§ **ASSIGNED TASK**
From the data below, copy exactly the lines that lie between the one holding "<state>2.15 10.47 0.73" and the one holding "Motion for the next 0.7", including both, and nothing more.

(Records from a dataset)
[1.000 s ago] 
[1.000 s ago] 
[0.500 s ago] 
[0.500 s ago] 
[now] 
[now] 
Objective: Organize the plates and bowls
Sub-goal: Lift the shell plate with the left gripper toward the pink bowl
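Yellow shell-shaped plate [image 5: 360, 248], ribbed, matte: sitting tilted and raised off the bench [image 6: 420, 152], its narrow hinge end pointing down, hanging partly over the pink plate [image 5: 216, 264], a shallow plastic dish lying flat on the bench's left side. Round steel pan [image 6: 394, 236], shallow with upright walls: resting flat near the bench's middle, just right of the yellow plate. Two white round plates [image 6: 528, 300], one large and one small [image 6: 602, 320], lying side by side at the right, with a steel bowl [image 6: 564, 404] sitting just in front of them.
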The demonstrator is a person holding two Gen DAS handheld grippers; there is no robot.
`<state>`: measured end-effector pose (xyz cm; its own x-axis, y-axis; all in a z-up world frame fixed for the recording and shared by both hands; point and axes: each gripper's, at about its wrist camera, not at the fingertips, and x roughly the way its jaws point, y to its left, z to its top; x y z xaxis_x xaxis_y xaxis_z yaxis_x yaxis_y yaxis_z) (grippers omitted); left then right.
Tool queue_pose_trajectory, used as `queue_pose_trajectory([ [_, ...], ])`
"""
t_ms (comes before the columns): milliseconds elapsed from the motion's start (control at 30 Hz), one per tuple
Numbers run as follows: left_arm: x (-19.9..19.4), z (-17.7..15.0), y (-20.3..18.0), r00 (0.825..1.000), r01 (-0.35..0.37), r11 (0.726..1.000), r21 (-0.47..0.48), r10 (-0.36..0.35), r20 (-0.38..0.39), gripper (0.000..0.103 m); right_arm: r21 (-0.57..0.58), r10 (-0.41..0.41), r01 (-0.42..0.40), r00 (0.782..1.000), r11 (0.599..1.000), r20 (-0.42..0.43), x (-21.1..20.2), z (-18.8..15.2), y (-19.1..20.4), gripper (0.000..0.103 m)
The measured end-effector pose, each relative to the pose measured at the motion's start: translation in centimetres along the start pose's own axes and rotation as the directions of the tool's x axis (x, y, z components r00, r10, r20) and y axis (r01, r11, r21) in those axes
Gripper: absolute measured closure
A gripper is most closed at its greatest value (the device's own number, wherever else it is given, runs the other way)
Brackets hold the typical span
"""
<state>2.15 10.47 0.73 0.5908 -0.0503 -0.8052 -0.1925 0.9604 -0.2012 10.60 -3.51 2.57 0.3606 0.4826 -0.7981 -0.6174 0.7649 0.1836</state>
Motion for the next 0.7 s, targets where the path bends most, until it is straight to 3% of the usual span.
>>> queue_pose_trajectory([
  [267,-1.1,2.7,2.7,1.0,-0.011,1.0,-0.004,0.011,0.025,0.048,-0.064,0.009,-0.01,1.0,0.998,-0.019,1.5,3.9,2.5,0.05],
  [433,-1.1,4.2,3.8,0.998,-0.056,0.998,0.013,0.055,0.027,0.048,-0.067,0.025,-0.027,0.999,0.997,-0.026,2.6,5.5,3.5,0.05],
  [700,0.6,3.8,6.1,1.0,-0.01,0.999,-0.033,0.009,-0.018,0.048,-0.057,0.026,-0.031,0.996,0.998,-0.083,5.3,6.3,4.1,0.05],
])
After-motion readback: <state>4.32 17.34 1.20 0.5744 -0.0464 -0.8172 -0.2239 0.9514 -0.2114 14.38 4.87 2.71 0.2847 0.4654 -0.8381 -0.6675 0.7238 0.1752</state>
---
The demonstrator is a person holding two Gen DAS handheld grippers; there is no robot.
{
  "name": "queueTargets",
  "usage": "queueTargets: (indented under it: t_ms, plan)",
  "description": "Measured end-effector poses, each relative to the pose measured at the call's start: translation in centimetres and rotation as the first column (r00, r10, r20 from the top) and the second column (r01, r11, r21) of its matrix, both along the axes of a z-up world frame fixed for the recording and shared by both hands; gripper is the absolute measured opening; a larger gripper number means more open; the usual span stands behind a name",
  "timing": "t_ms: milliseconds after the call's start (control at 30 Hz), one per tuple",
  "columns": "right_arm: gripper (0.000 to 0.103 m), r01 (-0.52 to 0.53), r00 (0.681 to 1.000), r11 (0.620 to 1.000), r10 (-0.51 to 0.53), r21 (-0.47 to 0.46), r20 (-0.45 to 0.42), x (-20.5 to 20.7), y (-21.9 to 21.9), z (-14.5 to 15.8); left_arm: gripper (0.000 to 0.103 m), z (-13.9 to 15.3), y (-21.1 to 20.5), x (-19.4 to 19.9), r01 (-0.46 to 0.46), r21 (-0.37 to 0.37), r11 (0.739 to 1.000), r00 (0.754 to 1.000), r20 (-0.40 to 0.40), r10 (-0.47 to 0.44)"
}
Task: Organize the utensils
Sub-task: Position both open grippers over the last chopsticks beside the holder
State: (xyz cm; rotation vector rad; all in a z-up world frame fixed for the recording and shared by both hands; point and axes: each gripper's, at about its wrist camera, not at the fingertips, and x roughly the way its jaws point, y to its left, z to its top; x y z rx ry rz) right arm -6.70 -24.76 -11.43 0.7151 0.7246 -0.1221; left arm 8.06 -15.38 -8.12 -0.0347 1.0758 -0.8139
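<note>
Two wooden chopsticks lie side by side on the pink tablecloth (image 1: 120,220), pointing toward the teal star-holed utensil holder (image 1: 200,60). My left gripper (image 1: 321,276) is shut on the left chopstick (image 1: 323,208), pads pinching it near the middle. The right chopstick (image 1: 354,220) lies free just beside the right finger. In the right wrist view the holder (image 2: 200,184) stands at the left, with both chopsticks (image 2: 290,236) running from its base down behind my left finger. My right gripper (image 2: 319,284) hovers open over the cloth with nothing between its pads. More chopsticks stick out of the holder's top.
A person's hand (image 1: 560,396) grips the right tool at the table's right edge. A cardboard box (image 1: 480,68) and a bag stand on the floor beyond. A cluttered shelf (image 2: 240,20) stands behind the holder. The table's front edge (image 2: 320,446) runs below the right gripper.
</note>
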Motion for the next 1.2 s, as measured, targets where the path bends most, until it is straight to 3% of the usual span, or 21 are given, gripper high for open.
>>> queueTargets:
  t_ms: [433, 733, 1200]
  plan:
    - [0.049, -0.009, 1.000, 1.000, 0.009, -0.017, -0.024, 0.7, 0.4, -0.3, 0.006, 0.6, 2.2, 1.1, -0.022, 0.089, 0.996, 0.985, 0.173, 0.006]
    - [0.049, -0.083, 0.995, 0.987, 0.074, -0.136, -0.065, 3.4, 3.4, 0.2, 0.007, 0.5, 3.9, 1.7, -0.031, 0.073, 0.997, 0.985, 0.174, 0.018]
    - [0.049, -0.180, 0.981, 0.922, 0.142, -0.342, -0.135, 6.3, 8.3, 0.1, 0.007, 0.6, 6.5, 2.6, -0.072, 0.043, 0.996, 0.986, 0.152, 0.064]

§ **TASK SOLUTION**
<state>2.15 10.47 0.73 0.5908 -0.0503 -0.8052 -0.1925 0.9604 -0.2012 10.60 -3.51 2.57 0.3606 0.4826 -0.7981 -0.6174 0.7649 0.1836</state>
Motion for the next 0.7 s, targets where the path bends most, until it is straight to 3% of the usual span.

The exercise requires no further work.